Segment Start: Data records

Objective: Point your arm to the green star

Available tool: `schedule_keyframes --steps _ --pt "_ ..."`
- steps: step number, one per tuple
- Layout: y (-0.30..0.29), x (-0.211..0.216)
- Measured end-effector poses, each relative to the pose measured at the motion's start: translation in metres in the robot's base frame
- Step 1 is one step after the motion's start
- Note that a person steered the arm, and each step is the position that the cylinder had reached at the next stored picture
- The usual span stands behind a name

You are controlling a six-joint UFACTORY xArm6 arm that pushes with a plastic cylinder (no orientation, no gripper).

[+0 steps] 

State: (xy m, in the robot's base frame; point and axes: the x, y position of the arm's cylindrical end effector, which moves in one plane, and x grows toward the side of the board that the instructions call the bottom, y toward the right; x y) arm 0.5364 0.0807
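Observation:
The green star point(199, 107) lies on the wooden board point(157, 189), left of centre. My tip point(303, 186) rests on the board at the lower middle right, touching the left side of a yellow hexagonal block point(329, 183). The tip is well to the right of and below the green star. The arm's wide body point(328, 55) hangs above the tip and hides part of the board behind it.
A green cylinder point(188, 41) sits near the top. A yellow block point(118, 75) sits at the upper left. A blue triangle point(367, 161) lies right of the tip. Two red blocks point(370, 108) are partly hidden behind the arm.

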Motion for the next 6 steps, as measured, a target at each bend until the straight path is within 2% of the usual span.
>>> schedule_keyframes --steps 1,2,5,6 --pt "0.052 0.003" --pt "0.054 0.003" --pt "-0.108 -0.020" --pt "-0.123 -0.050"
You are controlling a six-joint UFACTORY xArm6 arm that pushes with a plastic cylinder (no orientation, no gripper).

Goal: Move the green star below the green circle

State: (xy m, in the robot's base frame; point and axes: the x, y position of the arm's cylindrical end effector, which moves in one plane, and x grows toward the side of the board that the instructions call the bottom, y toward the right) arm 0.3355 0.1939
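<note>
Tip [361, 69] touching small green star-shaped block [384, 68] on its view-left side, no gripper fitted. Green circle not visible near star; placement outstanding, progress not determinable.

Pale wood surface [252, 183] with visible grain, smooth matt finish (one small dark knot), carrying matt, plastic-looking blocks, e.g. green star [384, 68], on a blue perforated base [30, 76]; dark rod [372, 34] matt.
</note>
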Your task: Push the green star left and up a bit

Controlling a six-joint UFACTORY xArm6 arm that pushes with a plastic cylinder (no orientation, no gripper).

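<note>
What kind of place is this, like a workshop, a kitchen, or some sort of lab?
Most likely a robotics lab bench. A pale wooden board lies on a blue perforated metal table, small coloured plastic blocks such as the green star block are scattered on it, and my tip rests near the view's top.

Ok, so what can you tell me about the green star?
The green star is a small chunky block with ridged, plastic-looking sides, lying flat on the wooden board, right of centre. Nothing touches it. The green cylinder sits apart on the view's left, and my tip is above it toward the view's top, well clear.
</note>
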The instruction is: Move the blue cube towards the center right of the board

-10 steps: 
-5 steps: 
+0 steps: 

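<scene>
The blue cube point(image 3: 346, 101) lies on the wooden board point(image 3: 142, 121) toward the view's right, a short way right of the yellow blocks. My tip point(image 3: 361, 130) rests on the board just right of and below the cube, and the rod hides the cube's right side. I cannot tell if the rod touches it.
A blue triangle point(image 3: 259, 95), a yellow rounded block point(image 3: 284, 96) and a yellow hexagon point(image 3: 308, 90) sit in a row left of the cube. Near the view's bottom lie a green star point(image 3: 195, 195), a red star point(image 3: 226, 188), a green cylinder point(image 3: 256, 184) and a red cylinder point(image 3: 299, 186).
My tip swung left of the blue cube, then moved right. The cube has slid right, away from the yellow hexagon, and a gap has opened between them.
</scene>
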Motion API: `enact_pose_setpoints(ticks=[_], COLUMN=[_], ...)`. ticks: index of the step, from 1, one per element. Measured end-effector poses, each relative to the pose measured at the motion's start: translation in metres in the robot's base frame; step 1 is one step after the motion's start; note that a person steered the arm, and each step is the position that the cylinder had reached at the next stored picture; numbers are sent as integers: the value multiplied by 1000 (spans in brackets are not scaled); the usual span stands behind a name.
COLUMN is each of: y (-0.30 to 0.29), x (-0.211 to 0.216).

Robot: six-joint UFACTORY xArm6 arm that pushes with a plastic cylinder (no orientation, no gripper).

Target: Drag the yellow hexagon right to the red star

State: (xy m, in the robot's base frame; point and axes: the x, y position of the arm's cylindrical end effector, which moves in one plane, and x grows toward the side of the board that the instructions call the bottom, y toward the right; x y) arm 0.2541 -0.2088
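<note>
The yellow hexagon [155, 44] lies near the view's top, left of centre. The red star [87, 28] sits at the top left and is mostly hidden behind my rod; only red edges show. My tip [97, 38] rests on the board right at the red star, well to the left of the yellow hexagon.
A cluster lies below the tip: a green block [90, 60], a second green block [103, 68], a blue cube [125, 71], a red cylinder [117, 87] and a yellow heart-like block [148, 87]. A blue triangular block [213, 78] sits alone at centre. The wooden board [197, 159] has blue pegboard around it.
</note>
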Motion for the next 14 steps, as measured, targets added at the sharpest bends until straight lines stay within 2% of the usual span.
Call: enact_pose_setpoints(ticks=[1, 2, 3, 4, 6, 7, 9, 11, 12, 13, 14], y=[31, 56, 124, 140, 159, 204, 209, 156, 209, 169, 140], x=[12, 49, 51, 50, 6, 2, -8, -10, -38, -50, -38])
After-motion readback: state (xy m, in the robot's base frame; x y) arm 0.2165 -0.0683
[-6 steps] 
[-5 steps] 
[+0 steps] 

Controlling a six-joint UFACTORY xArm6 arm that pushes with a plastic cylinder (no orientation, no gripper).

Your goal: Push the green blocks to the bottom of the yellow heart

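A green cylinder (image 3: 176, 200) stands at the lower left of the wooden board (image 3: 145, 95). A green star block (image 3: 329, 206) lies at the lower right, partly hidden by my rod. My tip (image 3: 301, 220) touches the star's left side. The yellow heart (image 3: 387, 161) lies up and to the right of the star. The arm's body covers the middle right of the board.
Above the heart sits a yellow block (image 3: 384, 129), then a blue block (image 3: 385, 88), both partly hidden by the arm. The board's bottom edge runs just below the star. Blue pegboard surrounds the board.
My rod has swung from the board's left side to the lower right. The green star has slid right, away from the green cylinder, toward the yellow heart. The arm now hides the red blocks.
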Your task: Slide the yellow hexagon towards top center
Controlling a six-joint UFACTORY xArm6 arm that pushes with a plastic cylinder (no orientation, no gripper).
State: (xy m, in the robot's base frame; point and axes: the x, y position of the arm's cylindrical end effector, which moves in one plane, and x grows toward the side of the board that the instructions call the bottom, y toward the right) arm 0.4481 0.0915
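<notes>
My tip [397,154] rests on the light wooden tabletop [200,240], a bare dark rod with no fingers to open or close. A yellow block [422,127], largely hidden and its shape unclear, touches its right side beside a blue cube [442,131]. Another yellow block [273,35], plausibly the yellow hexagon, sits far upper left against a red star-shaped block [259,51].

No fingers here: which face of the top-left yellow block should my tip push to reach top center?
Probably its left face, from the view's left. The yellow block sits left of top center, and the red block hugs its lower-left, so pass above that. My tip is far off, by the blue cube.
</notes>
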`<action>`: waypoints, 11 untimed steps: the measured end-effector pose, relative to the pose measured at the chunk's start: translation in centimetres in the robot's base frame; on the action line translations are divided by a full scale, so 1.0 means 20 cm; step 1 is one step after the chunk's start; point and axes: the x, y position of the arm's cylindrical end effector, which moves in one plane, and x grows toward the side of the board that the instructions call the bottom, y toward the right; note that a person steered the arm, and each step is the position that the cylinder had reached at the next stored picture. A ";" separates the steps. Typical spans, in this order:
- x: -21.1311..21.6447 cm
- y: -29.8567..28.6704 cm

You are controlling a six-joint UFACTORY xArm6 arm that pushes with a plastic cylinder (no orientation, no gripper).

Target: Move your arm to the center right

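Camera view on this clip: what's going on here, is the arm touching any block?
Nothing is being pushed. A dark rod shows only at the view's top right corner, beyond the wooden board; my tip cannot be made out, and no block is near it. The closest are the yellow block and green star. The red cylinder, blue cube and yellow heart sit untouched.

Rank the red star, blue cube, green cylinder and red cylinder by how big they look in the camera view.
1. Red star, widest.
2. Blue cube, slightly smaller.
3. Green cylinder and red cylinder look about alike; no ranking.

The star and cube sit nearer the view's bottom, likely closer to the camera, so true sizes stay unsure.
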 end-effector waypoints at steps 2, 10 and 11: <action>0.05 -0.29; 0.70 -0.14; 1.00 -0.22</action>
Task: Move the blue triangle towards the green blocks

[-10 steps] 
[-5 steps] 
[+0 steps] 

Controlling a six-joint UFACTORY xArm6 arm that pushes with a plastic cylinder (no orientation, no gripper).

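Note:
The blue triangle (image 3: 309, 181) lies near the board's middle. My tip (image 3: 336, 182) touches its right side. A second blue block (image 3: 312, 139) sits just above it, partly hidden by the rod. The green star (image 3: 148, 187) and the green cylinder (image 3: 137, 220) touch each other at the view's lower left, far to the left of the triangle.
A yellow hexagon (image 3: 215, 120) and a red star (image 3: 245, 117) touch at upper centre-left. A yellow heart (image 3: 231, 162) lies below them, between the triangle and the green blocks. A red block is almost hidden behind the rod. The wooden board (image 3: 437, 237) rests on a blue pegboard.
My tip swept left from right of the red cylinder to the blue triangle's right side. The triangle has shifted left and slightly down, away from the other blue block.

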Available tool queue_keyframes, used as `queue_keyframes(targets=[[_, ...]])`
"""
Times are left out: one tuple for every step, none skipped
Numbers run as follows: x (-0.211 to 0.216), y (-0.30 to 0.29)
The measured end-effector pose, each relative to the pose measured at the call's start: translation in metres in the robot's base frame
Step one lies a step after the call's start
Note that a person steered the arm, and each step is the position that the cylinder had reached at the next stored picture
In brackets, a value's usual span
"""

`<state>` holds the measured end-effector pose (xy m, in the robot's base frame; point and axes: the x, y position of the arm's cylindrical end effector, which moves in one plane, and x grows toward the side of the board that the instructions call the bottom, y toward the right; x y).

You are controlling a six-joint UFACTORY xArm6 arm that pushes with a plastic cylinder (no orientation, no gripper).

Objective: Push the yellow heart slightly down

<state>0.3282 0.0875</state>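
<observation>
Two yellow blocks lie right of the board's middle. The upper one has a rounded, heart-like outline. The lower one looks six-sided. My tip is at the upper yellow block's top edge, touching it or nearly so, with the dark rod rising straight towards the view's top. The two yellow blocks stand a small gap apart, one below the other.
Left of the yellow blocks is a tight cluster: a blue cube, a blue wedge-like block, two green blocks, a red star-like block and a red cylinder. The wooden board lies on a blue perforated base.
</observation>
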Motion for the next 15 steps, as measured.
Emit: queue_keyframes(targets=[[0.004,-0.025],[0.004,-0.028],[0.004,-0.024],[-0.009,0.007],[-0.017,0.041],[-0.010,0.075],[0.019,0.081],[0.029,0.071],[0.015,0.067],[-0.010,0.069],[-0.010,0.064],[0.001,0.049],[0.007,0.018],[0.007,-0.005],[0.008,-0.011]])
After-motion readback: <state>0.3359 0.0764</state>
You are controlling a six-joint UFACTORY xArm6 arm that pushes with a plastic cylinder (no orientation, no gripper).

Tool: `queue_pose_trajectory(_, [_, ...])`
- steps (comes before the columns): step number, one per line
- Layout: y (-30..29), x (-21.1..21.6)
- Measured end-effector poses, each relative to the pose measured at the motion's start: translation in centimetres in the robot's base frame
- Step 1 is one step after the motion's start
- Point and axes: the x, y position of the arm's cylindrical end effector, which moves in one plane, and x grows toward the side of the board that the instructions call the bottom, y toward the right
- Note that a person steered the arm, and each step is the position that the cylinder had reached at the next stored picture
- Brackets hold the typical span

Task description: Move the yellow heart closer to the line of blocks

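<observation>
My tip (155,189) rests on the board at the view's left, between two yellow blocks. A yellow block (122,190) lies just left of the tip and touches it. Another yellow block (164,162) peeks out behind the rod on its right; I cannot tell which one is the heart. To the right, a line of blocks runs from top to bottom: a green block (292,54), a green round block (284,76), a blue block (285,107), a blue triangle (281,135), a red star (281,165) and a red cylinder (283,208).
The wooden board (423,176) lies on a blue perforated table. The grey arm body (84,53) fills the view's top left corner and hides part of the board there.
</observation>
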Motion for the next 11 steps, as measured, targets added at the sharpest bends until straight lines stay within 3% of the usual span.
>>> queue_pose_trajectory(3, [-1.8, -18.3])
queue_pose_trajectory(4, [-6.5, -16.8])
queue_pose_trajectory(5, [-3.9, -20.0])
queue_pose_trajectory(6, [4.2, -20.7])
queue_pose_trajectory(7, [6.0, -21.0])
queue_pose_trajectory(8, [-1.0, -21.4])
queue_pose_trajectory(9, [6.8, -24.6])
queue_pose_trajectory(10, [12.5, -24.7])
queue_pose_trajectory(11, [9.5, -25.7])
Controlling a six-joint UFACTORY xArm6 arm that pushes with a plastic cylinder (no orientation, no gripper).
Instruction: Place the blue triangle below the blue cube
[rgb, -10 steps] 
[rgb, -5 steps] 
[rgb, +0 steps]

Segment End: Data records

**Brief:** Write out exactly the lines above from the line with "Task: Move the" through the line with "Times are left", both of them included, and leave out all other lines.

**Result for this task:**
Task: Move the blue triangle towards the green blocks

[-10 steps] 
[-5 steps] 
[+0 steps] 

Controlling a six-joint UFACTORY xArm6 arm that pushes with a plastic cylinder (no orientation, no gripper).

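Note:
The blue triangle (image 3: 309, 181) lies near the board's middle. My tip (image 3: 336, 182) touches its right side. A second blue block (image 3: 312, 139) sits just above it, partly hidden by the rod. The green star (image 3: 148, 187) and the green cylinder (image 3: 137, 220) touch each other at the view's lower left, far to the left of the triangle.
A yellow hexagon (image 3: 215, 120) and a red star (image 3: 245, 117) touch at upper centre-left. A yellow heart (image 3: 231, 162) lies below them, between the triangle and the green blocks. A red block is almost hidden behind the rod. The wooden board (image 3: 437, 237) rests on a blue pegboard.
My tip swept left from right of the red cylinder to the blue triangle's right side. The triangle has shifted left and slightly down, away from the other blue block.
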
Available tool queue_keyframes, used as `queue_keyframes(targets=[[_, ...]])`
"""
Times are left out: one tuple for every step, none skipped

Nothing remains to be added to the output.